_Task item_: One part of the entries below is wanted: the lines from the one containing "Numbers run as" through the one containing "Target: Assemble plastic". Write those out exactly and nothing else.

--- Study material ---

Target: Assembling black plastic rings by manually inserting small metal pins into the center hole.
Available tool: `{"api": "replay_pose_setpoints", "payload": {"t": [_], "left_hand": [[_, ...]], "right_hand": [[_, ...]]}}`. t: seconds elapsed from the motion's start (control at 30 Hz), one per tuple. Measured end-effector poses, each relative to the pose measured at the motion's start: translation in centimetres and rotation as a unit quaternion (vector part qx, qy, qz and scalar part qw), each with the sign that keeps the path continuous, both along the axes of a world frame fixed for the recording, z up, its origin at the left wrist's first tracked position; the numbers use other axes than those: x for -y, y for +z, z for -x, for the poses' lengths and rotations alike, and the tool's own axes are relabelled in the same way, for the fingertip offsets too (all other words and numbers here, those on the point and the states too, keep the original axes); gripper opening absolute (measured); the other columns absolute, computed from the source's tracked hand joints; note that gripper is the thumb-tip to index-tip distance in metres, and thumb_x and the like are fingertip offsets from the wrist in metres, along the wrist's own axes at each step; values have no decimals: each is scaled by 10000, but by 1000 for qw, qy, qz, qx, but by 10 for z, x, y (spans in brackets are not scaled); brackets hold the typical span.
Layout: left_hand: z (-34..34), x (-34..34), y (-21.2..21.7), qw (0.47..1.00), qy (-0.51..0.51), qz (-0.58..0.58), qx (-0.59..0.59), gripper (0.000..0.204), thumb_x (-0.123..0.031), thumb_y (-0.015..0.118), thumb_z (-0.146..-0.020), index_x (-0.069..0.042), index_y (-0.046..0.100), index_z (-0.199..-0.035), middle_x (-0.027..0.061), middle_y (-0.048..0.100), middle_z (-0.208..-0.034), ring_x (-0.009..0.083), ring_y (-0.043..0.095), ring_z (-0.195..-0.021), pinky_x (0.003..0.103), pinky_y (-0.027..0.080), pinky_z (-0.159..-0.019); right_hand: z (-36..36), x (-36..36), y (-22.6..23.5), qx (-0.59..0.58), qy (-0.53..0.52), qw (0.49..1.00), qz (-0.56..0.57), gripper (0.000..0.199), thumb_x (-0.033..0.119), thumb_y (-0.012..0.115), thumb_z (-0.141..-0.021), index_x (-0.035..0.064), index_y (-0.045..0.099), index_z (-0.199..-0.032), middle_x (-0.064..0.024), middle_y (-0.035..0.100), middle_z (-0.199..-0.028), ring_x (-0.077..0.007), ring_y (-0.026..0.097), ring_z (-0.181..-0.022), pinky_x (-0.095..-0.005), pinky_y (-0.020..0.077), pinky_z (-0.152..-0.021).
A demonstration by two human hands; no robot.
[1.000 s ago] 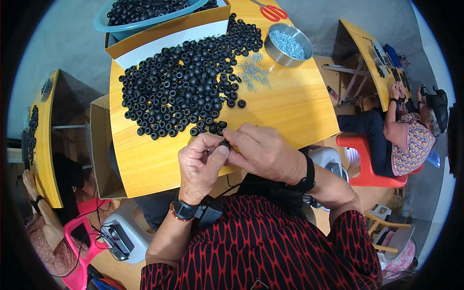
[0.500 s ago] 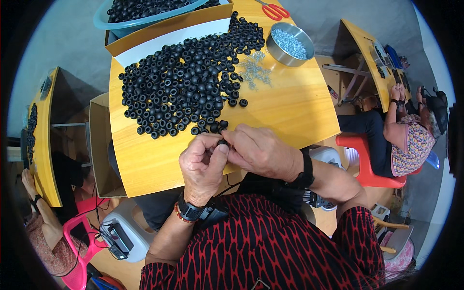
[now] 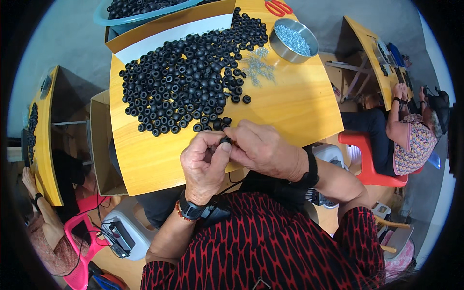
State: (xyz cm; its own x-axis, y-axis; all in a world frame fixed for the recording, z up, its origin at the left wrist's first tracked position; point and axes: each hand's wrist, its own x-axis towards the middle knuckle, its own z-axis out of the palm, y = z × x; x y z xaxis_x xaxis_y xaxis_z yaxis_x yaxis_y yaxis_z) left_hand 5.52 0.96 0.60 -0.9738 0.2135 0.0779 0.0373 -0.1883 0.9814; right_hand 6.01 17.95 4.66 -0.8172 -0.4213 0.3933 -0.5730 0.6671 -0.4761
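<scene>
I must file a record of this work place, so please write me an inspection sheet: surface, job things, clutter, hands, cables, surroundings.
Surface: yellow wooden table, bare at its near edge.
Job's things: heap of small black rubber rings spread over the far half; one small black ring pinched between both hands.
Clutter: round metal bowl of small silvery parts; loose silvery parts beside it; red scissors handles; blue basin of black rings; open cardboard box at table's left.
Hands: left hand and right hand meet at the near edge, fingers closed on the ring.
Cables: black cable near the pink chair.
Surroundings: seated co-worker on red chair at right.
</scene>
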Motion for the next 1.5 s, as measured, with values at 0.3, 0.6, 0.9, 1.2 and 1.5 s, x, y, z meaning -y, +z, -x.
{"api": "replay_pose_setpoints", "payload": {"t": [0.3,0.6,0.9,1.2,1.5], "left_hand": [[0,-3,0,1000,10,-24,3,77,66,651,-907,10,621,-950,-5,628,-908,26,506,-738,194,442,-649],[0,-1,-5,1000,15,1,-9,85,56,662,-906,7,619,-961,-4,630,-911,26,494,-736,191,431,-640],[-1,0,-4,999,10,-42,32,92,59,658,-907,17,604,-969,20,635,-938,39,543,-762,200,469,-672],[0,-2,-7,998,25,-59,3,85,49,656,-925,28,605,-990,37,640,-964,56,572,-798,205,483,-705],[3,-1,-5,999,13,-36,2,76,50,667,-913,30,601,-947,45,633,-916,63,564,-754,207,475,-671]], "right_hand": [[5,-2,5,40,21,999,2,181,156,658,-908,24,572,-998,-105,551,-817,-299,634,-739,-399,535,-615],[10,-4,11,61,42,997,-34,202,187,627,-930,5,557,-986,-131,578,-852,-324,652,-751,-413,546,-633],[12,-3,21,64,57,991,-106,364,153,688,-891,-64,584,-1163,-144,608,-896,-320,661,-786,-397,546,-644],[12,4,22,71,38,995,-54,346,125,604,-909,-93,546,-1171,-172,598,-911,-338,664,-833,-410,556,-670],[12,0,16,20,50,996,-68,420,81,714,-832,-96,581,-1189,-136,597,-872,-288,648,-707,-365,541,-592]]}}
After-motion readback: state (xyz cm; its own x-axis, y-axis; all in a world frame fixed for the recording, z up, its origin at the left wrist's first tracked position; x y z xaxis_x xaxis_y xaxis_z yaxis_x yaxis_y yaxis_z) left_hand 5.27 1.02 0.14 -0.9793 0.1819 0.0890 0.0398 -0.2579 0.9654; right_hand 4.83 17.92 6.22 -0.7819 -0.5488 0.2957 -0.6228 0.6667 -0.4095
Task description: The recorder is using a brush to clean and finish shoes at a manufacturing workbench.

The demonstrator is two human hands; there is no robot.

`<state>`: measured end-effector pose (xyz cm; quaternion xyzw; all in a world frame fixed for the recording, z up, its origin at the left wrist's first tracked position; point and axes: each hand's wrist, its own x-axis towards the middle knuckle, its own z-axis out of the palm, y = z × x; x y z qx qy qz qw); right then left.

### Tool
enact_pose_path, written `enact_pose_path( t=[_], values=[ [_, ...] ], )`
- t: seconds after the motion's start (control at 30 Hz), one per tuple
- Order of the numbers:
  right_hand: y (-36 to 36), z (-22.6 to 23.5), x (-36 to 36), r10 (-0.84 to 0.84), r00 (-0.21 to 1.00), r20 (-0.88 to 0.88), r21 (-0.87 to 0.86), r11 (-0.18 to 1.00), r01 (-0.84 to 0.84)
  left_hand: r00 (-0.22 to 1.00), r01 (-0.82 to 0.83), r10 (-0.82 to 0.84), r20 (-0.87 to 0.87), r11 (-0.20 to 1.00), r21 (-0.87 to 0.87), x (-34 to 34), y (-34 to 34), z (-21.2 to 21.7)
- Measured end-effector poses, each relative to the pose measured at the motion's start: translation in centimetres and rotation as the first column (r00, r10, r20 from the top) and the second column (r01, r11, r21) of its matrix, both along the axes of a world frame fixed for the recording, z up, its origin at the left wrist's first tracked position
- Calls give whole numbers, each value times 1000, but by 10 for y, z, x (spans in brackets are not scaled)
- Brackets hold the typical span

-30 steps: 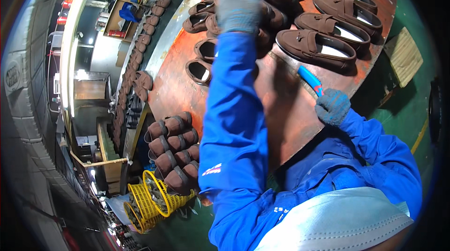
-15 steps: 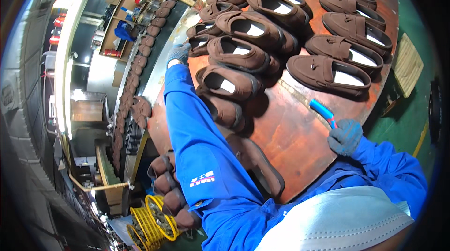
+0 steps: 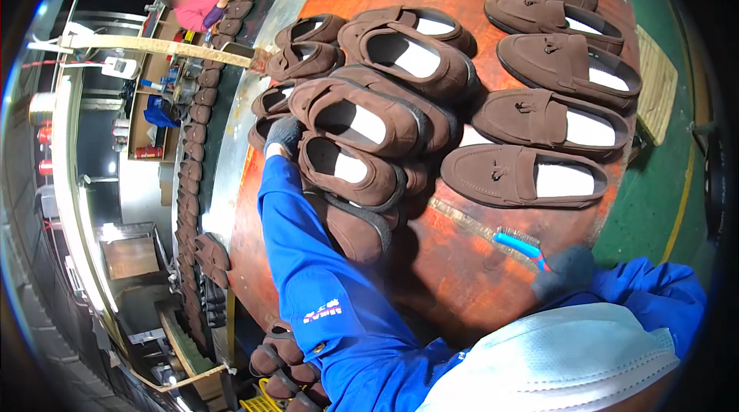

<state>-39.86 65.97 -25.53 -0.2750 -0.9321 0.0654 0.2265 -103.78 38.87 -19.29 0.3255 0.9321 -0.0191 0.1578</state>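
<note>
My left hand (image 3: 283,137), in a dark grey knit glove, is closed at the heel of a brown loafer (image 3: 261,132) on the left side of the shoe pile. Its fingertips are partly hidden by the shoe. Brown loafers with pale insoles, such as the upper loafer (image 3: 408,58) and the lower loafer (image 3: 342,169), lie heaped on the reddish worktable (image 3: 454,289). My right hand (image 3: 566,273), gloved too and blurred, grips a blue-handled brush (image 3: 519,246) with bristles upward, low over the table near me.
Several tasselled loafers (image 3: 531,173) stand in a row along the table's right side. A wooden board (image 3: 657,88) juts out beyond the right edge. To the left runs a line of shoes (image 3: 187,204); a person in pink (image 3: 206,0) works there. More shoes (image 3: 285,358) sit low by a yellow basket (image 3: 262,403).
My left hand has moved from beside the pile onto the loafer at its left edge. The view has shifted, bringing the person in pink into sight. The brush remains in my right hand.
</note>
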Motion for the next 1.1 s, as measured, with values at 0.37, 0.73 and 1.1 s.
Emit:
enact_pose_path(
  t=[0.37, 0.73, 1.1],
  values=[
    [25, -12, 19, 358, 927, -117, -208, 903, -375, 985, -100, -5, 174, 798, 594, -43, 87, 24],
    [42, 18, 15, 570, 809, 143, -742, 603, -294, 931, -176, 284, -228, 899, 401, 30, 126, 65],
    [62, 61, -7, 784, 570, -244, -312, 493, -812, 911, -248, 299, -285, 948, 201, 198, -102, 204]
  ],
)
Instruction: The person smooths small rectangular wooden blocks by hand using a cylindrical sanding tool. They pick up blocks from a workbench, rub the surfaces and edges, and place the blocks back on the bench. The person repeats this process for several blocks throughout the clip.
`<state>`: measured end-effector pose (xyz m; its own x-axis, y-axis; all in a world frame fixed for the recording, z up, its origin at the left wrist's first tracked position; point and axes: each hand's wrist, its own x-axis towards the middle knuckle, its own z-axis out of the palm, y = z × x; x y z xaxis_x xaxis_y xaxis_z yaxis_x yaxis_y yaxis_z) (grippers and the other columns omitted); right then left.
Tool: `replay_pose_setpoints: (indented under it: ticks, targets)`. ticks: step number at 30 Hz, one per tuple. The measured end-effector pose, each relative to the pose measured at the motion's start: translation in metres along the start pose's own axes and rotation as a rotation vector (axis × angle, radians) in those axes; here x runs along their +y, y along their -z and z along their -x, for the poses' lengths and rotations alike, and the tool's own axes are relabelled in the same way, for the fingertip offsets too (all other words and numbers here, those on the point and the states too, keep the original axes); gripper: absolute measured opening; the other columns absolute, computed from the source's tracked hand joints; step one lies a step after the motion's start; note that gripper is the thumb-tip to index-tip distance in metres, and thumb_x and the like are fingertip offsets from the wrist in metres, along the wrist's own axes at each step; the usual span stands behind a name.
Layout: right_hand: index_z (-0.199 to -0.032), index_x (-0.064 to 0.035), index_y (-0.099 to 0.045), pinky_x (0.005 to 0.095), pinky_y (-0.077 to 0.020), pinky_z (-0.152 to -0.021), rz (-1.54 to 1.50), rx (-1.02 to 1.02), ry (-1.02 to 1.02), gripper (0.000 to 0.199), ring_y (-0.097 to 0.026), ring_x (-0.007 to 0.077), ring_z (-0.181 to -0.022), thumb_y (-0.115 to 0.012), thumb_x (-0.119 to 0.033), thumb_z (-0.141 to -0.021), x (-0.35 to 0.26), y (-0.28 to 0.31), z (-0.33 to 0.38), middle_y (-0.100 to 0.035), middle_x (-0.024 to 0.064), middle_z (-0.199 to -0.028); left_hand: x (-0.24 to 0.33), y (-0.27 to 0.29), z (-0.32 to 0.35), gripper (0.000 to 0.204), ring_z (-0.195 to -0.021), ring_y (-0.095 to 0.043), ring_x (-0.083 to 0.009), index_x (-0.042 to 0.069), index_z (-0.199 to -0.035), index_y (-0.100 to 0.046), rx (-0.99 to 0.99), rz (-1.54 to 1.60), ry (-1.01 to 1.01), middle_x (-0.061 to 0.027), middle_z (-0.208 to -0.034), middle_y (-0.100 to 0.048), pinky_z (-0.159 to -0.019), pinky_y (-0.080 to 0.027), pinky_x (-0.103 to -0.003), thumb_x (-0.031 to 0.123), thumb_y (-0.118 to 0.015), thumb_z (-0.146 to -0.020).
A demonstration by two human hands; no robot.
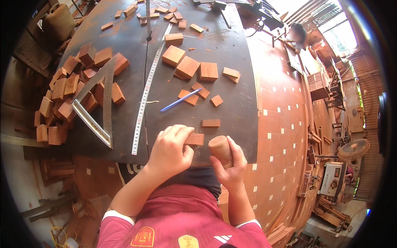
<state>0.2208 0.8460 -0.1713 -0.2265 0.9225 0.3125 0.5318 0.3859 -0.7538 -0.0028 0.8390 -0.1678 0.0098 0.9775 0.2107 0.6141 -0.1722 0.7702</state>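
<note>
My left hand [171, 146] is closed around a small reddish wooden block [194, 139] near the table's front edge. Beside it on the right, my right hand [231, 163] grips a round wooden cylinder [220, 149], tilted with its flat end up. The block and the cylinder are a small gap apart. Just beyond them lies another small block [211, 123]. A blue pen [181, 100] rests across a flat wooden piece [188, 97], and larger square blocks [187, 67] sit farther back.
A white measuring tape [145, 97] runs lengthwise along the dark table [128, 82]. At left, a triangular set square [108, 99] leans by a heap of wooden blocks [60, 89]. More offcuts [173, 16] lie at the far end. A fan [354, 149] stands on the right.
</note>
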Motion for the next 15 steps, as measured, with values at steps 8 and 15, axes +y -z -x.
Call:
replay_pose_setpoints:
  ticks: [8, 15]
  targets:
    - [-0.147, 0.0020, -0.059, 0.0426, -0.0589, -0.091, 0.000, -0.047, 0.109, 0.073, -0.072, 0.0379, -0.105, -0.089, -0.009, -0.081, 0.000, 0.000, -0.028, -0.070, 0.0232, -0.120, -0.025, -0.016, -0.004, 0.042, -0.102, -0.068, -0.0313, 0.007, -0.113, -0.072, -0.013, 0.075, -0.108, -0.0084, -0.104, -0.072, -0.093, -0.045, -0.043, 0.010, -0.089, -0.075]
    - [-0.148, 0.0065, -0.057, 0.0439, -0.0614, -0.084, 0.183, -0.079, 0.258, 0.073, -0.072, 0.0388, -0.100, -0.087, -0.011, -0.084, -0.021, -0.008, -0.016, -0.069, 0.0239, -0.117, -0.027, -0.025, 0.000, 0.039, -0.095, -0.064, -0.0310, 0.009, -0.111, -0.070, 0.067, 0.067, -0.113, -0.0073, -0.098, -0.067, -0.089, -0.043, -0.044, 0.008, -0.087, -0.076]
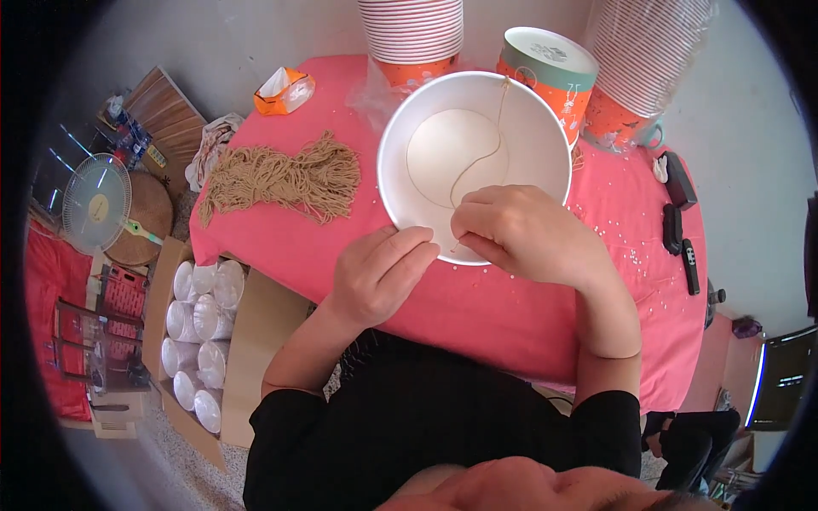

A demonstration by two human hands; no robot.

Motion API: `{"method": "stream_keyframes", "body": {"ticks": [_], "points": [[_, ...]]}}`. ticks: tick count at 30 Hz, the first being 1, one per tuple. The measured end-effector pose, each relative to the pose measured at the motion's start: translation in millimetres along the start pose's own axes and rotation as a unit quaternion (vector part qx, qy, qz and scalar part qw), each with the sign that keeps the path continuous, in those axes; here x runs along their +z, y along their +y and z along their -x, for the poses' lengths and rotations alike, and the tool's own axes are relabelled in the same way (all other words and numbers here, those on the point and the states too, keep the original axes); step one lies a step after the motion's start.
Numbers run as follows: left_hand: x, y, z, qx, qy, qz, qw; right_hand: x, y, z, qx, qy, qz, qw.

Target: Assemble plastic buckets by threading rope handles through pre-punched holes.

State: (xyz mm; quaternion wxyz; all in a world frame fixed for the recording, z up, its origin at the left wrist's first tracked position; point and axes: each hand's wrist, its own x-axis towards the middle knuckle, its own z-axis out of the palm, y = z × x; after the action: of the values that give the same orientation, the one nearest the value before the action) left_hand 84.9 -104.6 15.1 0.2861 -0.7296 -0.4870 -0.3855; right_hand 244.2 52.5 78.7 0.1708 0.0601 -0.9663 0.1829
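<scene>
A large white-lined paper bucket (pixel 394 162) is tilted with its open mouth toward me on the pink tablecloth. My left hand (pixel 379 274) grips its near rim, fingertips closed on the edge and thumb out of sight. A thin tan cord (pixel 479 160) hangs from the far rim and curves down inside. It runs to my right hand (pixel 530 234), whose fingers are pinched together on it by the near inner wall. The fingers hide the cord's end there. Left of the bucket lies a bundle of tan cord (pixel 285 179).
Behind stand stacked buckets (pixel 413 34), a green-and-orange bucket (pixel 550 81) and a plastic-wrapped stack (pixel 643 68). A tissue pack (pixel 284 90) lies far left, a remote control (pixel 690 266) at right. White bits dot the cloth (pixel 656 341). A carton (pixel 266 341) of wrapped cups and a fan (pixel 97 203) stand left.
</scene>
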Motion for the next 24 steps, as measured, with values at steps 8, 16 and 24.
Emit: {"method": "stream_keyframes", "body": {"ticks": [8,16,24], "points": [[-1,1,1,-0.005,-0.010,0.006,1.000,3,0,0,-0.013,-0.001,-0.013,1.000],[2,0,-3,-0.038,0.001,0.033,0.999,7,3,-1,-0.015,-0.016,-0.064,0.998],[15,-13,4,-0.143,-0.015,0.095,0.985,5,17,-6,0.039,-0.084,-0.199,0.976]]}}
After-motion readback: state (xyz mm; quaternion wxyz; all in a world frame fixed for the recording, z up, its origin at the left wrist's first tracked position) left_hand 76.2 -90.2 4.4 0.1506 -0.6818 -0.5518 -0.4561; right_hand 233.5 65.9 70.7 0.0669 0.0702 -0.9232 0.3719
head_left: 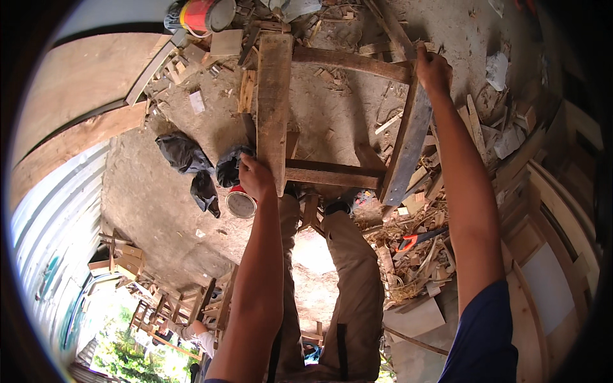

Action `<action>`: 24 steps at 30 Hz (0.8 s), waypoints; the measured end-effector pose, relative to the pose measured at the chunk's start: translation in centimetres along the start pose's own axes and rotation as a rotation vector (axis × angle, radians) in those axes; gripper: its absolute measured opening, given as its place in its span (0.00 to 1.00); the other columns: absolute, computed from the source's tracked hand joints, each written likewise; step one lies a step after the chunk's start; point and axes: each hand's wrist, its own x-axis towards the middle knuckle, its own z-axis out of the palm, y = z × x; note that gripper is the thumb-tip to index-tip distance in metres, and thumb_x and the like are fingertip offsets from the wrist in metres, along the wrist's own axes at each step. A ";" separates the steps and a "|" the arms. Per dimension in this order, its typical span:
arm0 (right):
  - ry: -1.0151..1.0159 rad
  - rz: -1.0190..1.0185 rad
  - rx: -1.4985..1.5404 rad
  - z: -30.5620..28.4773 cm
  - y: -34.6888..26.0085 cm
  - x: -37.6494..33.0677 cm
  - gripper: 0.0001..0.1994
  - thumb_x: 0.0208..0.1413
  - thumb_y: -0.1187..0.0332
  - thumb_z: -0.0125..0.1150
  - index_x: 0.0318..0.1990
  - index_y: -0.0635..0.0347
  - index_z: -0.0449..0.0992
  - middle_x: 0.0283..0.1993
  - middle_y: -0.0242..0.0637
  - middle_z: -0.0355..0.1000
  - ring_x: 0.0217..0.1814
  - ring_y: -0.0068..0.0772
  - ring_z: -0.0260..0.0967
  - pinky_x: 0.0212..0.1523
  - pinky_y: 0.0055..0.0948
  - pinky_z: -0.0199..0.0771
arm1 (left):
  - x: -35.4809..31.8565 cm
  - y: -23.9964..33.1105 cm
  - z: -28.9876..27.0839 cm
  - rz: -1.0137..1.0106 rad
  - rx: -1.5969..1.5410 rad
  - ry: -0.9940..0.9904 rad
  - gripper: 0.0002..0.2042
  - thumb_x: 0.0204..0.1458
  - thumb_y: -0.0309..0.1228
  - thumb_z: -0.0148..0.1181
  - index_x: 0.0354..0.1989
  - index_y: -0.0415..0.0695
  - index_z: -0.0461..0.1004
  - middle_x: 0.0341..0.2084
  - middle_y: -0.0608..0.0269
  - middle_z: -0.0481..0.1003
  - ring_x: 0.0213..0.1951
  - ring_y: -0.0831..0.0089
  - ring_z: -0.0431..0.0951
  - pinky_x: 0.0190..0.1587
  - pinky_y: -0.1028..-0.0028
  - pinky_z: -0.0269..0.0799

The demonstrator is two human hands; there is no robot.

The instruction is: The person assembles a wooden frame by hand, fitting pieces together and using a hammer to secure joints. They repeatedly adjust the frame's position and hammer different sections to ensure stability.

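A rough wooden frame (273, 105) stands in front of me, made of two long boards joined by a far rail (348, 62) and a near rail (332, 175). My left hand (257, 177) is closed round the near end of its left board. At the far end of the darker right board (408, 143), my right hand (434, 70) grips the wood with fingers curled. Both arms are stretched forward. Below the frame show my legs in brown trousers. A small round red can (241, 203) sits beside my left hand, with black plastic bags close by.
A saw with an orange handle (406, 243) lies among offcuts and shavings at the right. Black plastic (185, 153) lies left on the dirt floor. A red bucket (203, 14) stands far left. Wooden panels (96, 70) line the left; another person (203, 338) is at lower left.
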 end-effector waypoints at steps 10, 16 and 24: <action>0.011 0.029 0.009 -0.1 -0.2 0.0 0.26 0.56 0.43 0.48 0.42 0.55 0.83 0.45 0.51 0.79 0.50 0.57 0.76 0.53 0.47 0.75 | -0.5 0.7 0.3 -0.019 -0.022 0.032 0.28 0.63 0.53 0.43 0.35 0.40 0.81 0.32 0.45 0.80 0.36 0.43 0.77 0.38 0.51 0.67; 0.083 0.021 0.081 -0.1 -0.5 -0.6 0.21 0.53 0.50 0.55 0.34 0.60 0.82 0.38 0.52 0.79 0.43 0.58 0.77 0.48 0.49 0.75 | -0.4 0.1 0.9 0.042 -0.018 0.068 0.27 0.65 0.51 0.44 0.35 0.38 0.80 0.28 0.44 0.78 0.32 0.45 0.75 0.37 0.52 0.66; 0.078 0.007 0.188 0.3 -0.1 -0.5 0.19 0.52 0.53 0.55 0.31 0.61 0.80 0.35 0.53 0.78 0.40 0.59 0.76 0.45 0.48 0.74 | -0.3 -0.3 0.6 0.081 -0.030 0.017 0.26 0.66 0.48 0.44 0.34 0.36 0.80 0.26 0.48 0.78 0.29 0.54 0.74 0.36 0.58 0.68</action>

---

_Response to the exercise_:
Numbers run as follows: left_hand: x, y, z, qx, qy, qz, qw; right_hand: x, y, z, qx, qy, qz, qw.

Target: Assemble plastic buckets by threading rope handles through pre-punched holes.

No further response is needed.